▸ **Activity**:
Aim for an exact copy of the listing, without any images.
------ Data section
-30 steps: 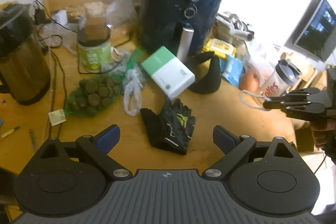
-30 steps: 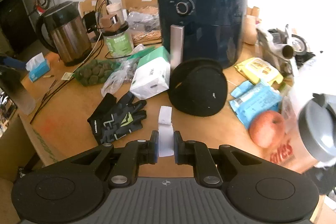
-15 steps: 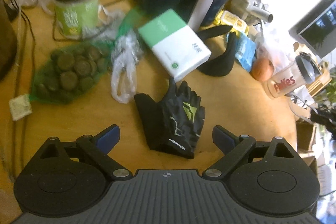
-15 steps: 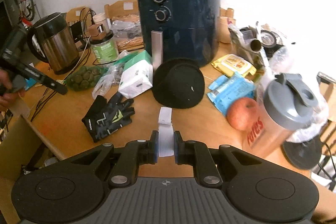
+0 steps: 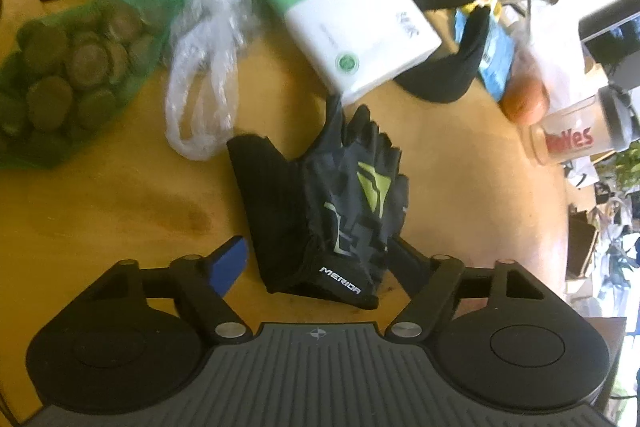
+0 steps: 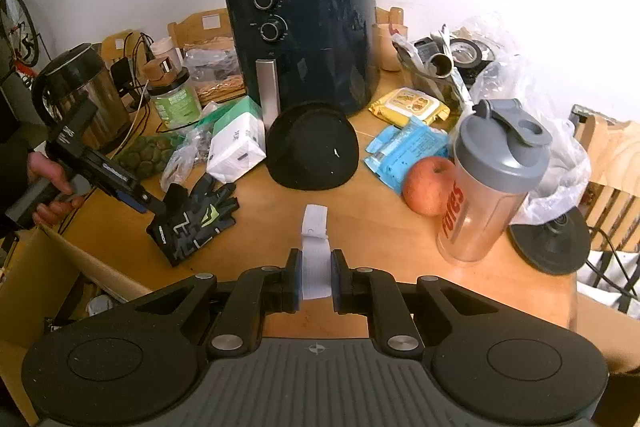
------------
▸ **Task response**:
-30 steps: 
-30 steps: 
-15 steps: 
-15 steps: 
+0 steps: 
+0 steps: 

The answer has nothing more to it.